Moving forward, there are some risks to the outlook for precious metals. ETF inflows have slowed (for gold) considerably, as has central bank buying, though both are still positive, whilst consumer demand in key markets like China, India and other parts of Asia and the Middle East will take some time to recover fully.
The potential for the USD to rally after a more than 13% decline over most of 2020 could also be a short-term headwind for precious metals, with the dollar index up 2% since early January.
Finally, silver’s correction in the past 48 hours despite the silver squeeze and WSB narrative also suggests the precious metal market may consolidate for a while longer, even if the longer-term strategic case for investing in these metals remains undiminished.
The x-factor for gold, and indeed for financial markets as a whole, is COVID-19. While everyone hopes that we have seen the worst and that 2021 marks the beginning of a ‘post COVID’ world, there are no guarantees.
Mutations are beginning to develop, while meaningful parts of the global economy remain locked down. Even the best-case scenario, which would see a successful rollout of vaccines around the world, represents an enormous logistical and political challenge, with global economic output unlikely to catch up to its pre COVID-19 trajectory for years.

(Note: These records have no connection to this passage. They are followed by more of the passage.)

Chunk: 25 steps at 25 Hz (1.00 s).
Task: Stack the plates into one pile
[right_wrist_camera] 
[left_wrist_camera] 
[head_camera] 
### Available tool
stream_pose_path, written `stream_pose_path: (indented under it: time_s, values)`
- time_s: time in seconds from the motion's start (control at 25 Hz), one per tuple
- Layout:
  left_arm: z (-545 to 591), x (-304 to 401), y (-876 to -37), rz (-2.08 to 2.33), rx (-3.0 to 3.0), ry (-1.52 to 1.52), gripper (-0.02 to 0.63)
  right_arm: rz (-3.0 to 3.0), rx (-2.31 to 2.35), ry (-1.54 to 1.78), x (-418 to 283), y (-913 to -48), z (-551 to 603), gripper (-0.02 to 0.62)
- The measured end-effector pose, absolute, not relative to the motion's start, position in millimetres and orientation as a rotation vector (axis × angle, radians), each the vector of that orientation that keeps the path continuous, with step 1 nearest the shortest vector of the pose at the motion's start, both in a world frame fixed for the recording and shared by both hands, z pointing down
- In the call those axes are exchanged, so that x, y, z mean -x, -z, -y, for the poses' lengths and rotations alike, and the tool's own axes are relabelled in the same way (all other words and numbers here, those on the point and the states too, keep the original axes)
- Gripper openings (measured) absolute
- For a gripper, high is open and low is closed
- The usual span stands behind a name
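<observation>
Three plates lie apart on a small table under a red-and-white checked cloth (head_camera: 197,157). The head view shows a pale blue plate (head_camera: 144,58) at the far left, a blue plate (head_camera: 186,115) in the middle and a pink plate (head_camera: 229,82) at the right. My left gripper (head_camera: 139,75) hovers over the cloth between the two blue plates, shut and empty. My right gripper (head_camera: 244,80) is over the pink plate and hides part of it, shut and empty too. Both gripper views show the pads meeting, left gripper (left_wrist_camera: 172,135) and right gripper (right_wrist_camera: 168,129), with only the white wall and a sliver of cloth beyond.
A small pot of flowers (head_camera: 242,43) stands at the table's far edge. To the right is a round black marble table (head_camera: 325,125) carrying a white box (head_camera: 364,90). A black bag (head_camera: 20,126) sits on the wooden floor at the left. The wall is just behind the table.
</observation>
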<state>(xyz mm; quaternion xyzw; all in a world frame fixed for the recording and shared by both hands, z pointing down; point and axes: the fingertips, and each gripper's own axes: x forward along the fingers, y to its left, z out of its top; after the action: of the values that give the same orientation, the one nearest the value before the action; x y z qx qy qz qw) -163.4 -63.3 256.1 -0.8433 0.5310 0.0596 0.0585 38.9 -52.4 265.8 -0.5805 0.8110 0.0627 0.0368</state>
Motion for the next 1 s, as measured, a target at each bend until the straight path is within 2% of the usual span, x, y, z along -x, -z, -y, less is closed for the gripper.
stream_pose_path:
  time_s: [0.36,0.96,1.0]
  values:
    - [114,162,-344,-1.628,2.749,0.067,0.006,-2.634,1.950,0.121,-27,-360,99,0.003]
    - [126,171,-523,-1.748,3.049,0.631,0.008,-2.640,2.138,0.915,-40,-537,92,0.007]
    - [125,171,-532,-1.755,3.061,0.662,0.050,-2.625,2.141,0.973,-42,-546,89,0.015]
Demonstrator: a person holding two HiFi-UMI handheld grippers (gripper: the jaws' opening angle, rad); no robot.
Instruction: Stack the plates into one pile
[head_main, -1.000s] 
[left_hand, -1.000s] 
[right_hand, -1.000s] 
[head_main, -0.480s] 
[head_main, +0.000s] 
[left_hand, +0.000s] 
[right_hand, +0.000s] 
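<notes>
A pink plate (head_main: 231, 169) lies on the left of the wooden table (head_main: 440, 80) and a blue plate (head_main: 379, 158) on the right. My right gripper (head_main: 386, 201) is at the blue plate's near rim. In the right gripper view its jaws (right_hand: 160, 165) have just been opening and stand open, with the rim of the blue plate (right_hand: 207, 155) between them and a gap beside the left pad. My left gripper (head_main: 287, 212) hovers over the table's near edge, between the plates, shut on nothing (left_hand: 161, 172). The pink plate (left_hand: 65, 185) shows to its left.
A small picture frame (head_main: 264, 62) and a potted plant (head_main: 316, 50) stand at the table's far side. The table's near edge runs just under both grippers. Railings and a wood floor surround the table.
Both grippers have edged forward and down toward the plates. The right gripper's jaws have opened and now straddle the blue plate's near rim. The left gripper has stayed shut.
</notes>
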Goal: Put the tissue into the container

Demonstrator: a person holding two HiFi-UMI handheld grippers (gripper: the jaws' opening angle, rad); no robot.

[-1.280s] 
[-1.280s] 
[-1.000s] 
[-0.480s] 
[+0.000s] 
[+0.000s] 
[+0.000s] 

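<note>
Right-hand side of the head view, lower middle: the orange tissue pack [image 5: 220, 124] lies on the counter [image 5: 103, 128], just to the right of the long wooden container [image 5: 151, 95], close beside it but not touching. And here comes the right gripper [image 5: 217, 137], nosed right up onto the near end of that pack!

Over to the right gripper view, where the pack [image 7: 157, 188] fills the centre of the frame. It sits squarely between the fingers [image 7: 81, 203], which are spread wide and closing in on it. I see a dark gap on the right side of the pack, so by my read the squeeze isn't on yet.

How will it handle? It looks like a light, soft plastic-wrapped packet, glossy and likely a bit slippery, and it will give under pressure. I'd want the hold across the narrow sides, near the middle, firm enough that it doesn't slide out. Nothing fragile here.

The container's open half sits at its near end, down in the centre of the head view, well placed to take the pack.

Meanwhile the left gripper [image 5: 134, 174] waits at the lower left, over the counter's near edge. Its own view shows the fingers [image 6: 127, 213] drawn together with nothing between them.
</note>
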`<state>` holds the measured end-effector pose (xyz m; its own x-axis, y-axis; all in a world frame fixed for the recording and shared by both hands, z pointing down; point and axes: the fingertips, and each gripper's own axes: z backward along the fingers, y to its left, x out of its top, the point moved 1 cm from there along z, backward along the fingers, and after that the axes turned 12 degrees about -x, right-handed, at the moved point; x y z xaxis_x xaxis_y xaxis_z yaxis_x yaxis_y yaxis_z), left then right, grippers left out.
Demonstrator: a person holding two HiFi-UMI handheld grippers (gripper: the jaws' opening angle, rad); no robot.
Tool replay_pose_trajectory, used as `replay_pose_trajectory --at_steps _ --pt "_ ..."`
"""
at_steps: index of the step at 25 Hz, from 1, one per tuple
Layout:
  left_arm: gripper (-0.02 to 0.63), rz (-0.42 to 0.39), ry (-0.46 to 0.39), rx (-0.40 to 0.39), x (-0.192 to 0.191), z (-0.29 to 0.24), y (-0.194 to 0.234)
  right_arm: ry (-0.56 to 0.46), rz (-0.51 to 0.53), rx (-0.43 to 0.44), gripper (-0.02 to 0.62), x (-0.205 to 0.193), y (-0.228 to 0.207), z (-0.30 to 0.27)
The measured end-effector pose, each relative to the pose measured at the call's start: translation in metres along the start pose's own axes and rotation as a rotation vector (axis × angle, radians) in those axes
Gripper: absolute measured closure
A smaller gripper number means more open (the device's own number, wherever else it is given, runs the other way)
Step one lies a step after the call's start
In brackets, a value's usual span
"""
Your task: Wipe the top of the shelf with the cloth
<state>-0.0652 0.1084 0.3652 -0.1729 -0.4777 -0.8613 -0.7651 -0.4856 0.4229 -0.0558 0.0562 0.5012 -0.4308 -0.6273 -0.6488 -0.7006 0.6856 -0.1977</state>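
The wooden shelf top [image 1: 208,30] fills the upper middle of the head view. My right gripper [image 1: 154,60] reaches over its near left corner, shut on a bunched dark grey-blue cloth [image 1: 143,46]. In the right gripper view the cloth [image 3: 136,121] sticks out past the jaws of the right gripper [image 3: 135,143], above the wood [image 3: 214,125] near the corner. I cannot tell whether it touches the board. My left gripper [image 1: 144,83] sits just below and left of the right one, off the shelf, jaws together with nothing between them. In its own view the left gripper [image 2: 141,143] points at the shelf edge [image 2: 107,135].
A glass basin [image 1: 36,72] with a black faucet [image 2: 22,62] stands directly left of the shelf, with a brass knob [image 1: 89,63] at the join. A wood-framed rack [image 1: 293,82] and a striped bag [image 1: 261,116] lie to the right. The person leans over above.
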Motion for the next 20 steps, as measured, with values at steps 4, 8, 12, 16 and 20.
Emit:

Markets are pricing in a best-case scenario right now. If the situation deteriorates, expect risk assets to suffer, policy makers to deploy even more stimulus, and safe haven assets like gold to catch a bid.
Combined, these potential tailwinds indicate that precious metal prices are likely to remain biased to the upside for some time to come. Most importantly, from a portfolio management perspective, assets like gold in particular continue to offer unique diversification benefits to investors, which should see investment flows supported going forward.